Exercise aim: Give back an exact copy of the lines in the records below, from the line that has "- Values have" through the line that has "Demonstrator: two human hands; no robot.", and nothing besides.

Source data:
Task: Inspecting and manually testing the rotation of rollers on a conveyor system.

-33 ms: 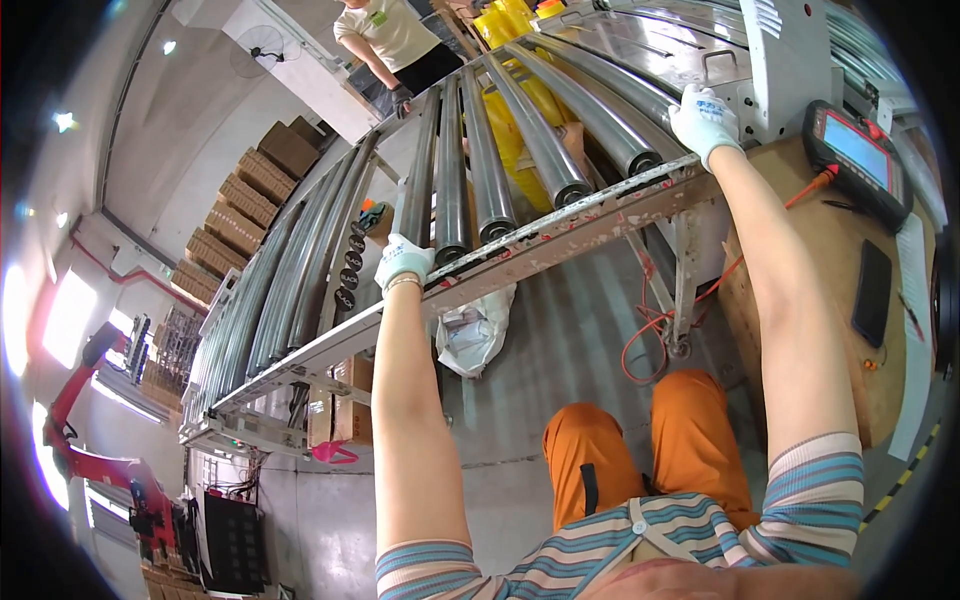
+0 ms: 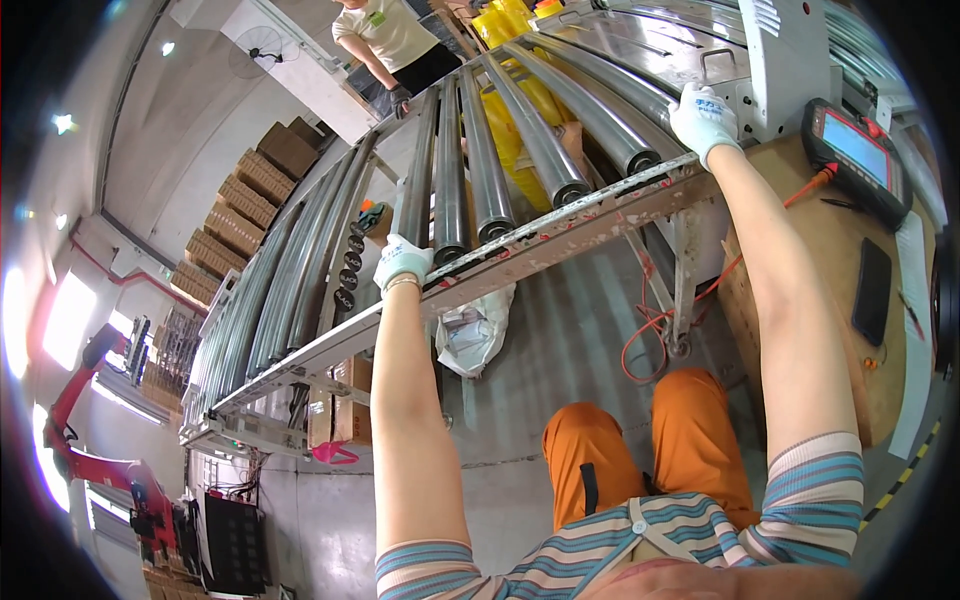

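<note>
In a white glove, my left hand (image 2: 403, 263) is closed around the near end of a metal roller (image 2: 420, 165), just over the frame's front rail (image 2: 560, 222). My right hand (image 2: 705, 118), gloved alike, is curled on the near end of the rightmost roller (image 2: 605, 77), beside a white upright plate (image 2: 785, 70). Both gloves hide the roller ends under them. Several other grey rollers (image 2: 490, 165) lie side by side between my hands, their dark end caps toward me.
A handheld tester with a screen (image 2: 858, 152) and a black phone (image 2: 873, 292) lie on a brown board at right. Past the rollers stands another person (image 2: 400, 45). A white bag (image 2: 475, 335) sits under the rail. An orange cable (image 2: 640, 350) hangs by the frame leg.
</note>
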Motion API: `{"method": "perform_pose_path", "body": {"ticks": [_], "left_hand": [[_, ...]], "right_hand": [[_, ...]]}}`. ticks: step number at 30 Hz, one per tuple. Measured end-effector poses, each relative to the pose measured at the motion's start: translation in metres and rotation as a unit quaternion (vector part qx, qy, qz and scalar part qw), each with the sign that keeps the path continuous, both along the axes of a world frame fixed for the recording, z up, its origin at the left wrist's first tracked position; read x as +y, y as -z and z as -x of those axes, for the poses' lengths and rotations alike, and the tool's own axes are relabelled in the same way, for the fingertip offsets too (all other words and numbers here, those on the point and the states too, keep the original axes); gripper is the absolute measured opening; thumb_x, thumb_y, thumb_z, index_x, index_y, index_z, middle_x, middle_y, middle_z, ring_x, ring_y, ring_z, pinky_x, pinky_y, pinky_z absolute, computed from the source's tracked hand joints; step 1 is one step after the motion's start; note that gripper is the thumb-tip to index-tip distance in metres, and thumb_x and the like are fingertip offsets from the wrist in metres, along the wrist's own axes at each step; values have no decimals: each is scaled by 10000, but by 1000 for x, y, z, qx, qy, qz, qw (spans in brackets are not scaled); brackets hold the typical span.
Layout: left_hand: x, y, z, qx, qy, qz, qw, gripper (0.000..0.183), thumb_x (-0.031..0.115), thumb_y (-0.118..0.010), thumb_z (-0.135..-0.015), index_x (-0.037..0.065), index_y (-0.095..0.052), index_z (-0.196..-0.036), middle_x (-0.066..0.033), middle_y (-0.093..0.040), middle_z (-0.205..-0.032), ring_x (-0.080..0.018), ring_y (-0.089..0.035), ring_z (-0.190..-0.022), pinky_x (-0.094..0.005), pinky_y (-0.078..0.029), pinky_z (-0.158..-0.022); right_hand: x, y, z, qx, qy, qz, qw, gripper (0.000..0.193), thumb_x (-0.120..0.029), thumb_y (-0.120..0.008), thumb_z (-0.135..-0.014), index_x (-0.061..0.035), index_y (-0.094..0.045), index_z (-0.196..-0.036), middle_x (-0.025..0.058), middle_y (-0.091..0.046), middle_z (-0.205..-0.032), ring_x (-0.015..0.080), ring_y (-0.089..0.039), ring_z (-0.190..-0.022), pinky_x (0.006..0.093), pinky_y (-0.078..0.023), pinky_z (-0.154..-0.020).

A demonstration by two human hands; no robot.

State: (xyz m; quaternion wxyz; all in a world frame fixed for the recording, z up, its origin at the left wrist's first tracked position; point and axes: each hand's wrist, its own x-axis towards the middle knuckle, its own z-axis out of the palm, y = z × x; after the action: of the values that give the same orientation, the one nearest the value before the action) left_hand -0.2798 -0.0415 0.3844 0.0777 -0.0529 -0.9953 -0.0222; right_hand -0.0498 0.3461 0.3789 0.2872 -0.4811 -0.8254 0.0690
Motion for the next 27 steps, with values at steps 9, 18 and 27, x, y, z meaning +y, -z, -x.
{"method": "perform_pose_path", "body": {"ticks": [9,18,27], "left_hand": [[-1,2,3,1,9,-4,1000,663,391,-681,-755,41,-475,-1280,-199,-598,-1254,-344,-608,-1135,-435,-492,-943],[0,1,1,-1,7,-7,1000,664,404,-684,-758,42,-483,-1276,-199,-605,-1242,-337,-615,-1126,-434,-497,-935],[0,1,3,-1,9,-2,1000,659,385,-676,-757,36,-478,-1279,-202,-610,-1236,-332,-618,-1122,-429,-500,-931]], "right_hand": [[-5,-3,-9,-14,-30,-6,999,461,-325,-578,-865,-41,-554,-1227,184,-586,-1249,325,-599,-1129,436,-496,-934],[7,10,0,-27,-166,-46,985,407,-273,-610,-838,-82,-568,-1195,135,-521,-1295,333,-539,-1192,446,-471,-973],[5,4,-2,-90,-148,-14,985,424,-258,-643,-820,-85,-573,-1200,142,-549,-1265,333,-557,-1174,441,-482,-969]]}}
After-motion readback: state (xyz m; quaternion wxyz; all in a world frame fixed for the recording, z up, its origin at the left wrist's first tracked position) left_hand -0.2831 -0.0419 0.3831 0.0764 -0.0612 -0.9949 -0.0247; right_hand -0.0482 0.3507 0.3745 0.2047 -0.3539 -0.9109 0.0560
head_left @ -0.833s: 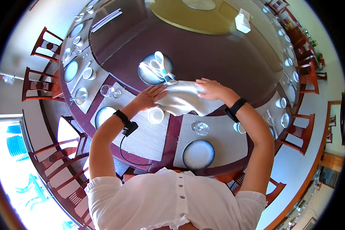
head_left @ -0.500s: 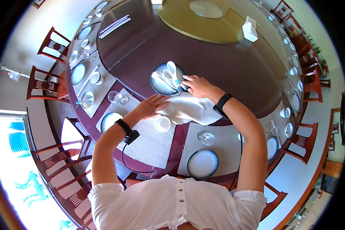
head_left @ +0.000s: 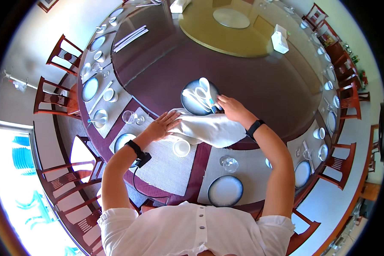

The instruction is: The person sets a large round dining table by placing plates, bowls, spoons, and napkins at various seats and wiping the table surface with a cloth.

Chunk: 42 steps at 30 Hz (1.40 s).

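Observation:
A dark-rimmed plate (head_left: 189,105) with several white spoons (head_left: 205,86) on it stands at the near edge of the dark turntable. My right hand (head_left: 234,110) is closed at the plate's right rim, with the fingertips beside the spoon handles. A white cloth (head_left: 219,130) lies bunched between my hands, partly over the turntable's edge. My left hand (head_left: 161,127) rests flat on the cloth's left end, fingers stretched out. Just below the cloth is a white cup (head_left: 181,148) on a woven placemat (head_left: 168,173).
A stemmed glass (head_left: 229,164) and a plate (head_left: 225,191) sit on the near right placemat. Another stemmed glass (head_left: 131,117) stands left of my left hand. Chopsticks (head_left: 130,38) lie on the turntable, and a tissue box (head_left: 280,39) is farther back. Chairs (head_left: 55,98) surround the table.
The plate with the spoons has shifted to the right together with my right hand. My left hand stays on the cloth, its fingers a little more spread. The whole view has tilted slightly.

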### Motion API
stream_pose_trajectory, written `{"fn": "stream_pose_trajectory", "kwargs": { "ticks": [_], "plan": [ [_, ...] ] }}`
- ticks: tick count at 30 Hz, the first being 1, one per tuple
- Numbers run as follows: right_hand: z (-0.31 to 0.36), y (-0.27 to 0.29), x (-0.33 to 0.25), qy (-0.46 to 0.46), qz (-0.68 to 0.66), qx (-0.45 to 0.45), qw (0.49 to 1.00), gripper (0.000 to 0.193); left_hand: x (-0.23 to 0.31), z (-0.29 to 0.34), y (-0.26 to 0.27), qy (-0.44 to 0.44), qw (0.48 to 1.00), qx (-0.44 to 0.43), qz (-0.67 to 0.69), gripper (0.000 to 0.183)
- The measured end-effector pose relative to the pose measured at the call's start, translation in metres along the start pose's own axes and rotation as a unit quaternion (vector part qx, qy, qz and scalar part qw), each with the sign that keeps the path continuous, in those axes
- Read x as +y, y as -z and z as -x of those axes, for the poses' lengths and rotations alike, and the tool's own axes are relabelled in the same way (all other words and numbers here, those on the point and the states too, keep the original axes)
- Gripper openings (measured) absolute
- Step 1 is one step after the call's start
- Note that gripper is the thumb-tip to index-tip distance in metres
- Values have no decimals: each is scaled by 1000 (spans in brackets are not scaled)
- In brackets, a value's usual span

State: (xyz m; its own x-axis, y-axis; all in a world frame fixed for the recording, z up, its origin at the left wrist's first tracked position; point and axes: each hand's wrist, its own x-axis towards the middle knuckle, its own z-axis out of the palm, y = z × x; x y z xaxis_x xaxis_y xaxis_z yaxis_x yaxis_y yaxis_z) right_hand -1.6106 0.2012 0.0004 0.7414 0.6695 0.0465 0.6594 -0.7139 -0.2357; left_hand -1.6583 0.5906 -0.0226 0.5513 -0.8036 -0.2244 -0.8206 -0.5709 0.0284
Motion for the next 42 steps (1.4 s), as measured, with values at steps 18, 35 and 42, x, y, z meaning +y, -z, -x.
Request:
{"fn": "stream_pose_trajectory", "kwargs": {
  "ticks": [18,35,42],
  "plan": [
    [148,27,58,-207,72,-7,976,41,28,-29,8,-97,994,40,20,78],
    [99,55,-30,-151,92,-10,984,47,-18,-3,-8,45,998,35,-30,78],
    [95,42,-36,-111,-3,-81,990,45,7,-20,-1,15,999,21,-38,81]
  ]
}}
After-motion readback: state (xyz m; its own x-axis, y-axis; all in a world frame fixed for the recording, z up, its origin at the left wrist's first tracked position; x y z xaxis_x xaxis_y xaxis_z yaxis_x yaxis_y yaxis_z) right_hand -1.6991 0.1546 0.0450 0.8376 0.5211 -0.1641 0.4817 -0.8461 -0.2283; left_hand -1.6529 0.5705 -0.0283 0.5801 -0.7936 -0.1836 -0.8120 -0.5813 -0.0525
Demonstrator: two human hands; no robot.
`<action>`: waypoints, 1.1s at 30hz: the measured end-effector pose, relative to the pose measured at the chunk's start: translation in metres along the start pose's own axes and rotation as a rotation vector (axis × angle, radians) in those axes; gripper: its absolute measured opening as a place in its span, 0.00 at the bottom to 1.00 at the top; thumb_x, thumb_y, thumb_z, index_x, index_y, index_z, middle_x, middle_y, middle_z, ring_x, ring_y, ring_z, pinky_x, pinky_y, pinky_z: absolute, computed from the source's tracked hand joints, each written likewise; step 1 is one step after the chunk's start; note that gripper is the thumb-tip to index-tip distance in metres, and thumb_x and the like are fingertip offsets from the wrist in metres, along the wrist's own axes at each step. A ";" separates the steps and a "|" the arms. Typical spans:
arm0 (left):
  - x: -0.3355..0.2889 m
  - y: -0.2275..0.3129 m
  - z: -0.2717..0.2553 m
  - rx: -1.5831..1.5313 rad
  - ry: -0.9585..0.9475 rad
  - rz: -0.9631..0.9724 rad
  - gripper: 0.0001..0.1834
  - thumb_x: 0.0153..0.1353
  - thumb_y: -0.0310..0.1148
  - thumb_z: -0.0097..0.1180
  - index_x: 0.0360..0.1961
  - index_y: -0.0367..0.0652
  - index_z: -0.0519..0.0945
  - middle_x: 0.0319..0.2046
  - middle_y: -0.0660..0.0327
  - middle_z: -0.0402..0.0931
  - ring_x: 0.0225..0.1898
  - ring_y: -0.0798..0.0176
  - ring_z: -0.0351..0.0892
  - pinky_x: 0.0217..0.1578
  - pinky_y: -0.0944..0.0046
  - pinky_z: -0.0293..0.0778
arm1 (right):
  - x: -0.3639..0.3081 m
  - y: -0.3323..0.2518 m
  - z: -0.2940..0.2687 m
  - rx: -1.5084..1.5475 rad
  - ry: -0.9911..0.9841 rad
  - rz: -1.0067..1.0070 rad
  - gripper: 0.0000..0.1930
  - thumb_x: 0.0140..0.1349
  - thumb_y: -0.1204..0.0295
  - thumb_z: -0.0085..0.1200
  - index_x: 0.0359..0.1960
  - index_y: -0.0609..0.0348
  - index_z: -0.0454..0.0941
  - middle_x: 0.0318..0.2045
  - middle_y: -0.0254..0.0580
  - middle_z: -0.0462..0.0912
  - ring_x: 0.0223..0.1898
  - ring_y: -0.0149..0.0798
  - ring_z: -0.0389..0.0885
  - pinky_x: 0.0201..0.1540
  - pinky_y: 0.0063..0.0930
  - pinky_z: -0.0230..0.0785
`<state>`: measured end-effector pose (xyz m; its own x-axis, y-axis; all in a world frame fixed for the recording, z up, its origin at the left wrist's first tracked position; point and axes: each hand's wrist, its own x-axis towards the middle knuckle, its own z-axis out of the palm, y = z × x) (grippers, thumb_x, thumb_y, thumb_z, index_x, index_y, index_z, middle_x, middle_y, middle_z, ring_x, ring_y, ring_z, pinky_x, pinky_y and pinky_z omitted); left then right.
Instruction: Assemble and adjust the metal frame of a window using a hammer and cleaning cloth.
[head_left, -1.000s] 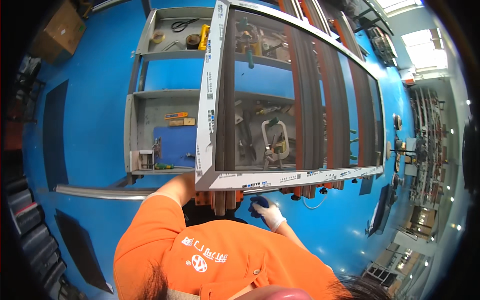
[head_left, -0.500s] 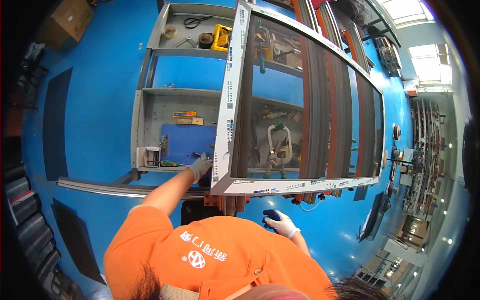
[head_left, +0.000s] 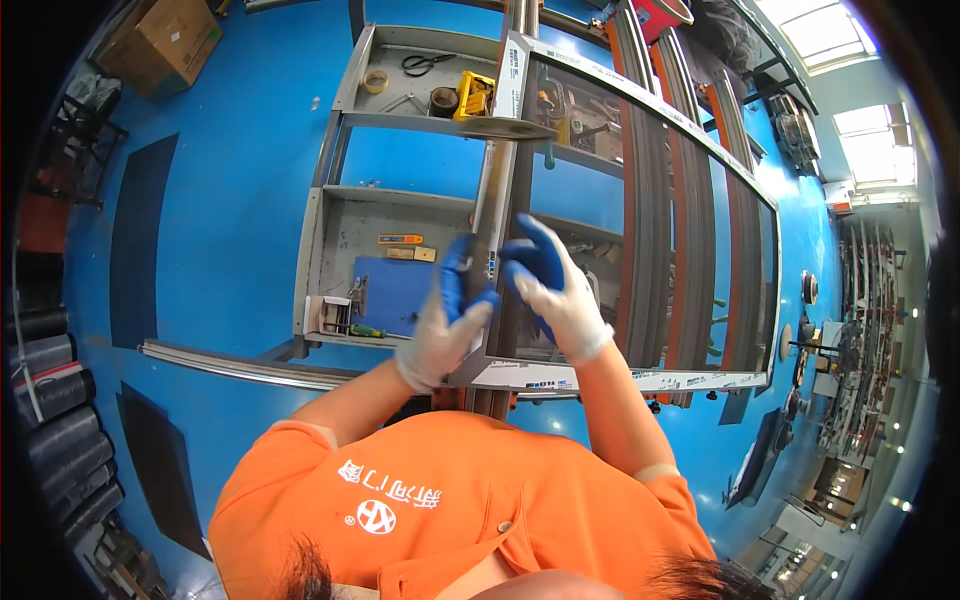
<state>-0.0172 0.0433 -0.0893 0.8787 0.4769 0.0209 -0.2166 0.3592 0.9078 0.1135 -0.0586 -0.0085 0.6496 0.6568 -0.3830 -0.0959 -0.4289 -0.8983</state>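
Both hands wear white gloves with blue fingers and are over the near left part of a large framed panel (head_left: 665,382) of dark mesh or glass, edged in white printed film. My left hand (head_left: 450,320) is beside the frame's left edge, fingers curled; a blurred dark sliver shows at its fingertips, too smeared to name. My right hand (head_left: 560,290) is just inside that edge, fingers bent and apart, with nothing clear between them. Beyond the hands, a blurred flat brownish band (head_left: 507,128) crosses the frame's left side. Part of that side looks grey, without white film.
Left of the panel, a grey rack holds scissors (head_left: 427,65), tape rolls (head_left: 443,100), a yellow tool (head_left: 475,95), an orange utility knife (head_left: 401,239), wood blocks (head_left: 411,254) and a green-handled screwdriver (head_left: 367,331). A metal rail (head_left: 240,367) juts left. Red-brown bars (head_left: 690,240) support the panel.
My left hand has come up from the rack's near edge and my right hand from beside my body, both to the frame's left side. The brownish band now shows. The view has shifted slightly.
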 end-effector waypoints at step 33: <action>0.255 -0.035 0.018 1.578 -0.077 -0.213 0.29 0.68 0.35 0.45 0.67 0.32 0.62 0.71 0.38 0.49 0.46 0.46 0.77 0.43 0.57 0.81 | 0.367 -0.029 -0.081 -0.792 0.402 -0.093 0.19 0.73 0.56 0.40 0.47 0.58 0.77 0.23 0.34 0.76 0.23 0.29 0.74 0.27 0.24 0.68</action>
<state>0.2224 0.1382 -0.1078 0.8632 0.4710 -0.1817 0.5024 -0.7664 0.4004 0.4153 0.1447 -0.1054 0.8584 0.5070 -0.0780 0.4228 -0.7854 -0.4522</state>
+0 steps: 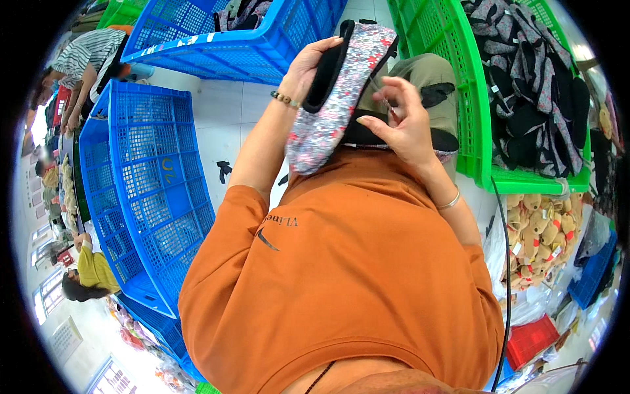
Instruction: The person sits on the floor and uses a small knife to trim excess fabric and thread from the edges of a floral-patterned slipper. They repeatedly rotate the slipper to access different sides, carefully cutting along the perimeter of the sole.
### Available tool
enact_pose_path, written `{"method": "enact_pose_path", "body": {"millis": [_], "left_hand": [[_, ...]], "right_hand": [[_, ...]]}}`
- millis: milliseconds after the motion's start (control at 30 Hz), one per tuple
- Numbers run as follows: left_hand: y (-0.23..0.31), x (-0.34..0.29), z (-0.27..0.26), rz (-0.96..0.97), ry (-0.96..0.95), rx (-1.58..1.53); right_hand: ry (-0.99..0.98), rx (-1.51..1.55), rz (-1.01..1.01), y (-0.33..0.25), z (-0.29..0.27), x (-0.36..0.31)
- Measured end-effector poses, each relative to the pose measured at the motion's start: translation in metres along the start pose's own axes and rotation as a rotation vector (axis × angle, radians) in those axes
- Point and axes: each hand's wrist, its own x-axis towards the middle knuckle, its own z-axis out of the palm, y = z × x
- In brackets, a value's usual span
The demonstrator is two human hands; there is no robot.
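Note:
My left hand (303, 71) is closed round the side of a soft slipper (346, 88). Its outside is mottled grey with red specks, and its edging and inside are black. My right hand (410, 128) is just right of the slipper, apart from my left hand, with its fingers bent in a pinch. A small dark thing shows between those fingers, too small and blurred to name. Below my right hand, another slipper (446, 141) with a black inside lies on my lap, partly hidden by the hand and the held slipper.
To my right stands a green crate (476, 125) heaped with similar slippers (531, 85). Beyond it lies a pile of tan slippers (541, 233). Blue crates (154, 171) stand at left and ahead. Black scraps (224, 171) lie on the floor. Other people work at far left.

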Motion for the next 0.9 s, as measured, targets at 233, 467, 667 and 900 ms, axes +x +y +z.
{"method": "enact_pose_path", "body": {"millis": [233, 467, 667, 900], "left_hand": [[-0.018, 0.014, 0.013, 0.168, 0.145, 0.121], [-0.015, 0.000, 0.042, 0.307, -0.062, 0.376], [-0.027, -0.071, 0.078, 0.839, -0.238, 1.280], [-0.057, -0.108, 0.092, 0.574, 0.090, 1.706]], "right_hand": [[-0.269, -0.617, -0.506, -0.011, -0.006, 0.016], [-0.089, -0.368, -0.572, -0.002, -0.001, 0.031], [-0.009, 0.842, 0.157, -0.015, -0.008, 0.026], [-0.080, 0.795, 0.442, -0.009, 0.015, 0.016]]}}
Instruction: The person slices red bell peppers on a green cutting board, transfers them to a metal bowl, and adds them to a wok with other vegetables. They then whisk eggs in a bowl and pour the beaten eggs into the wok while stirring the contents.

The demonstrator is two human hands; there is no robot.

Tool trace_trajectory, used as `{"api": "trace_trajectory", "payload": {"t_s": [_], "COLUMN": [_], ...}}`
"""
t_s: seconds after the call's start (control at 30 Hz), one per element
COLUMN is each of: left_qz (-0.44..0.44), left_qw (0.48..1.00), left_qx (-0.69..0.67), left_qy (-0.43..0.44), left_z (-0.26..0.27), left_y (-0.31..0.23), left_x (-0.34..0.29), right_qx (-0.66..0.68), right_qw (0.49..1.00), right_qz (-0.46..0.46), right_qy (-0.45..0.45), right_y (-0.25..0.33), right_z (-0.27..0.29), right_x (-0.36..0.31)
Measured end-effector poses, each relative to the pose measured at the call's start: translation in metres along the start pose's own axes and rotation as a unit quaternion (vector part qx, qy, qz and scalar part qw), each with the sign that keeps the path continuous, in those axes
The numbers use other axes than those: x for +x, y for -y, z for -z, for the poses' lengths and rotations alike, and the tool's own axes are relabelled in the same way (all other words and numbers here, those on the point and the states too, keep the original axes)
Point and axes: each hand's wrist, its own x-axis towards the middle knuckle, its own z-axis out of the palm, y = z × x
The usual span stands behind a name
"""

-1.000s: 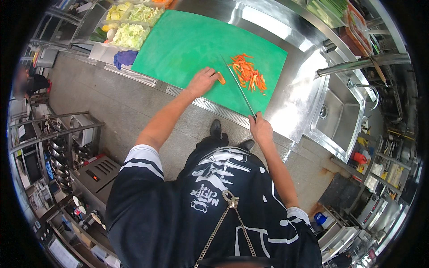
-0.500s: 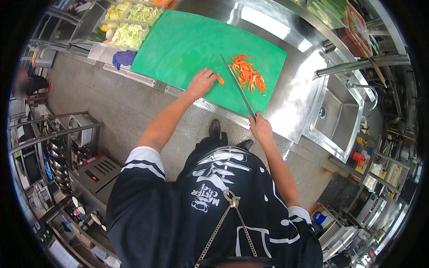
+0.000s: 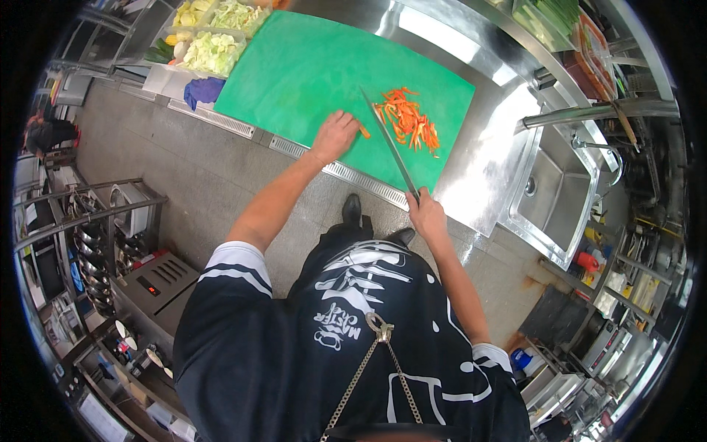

Response to this task:
- Values have no decimals: each is scaled by 1000 (spans in brackets are not scaled)
- In brackets, a value's usual span

State: (xyz m; its own x-axis, y-axis; all in a world frame fixed for the recording, z up, its origin at the left wrist's first tracked position; point and axes: each hand's wrist, its own x-axis towards the middle knuckle, its own z-axis out of the palm, y = z × x; x y z xaxis_x xaxis_y xaxis_z yaxis_x yaxis_y yaxis_z) right_hand -1.6106 0.2012 0.0004 0.7414 0.6695 0.0465 0.6594 -0.7139 -0.2357; left_hand -1.6583 0.5906 -0.0226 0.5513 -0.8036 -0.2244 -0.8206 -0.5709 0.0284
Motion for the next 42 steps (1.4 s), as measured, with values at steps 18, 35 and 42, x, y, z meaning +y, -z, -x.
Request:
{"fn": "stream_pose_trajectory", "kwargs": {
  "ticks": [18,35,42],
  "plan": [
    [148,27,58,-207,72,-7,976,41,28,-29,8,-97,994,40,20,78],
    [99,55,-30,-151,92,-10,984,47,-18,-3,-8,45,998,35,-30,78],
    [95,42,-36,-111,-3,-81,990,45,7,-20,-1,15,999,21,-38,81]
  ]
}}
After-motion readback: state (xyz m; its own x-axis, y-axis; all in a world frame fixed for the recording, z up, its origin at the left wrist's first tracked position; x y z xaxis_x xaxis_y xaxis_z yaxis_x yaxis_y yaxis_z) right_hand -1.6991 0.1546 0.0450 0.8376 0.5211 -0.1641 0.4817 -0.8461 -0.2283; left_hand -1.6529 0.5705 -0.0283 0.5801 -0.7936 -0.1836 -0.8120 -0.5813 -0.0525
Demonstrator: two human hands; no robot.

The response is now finished.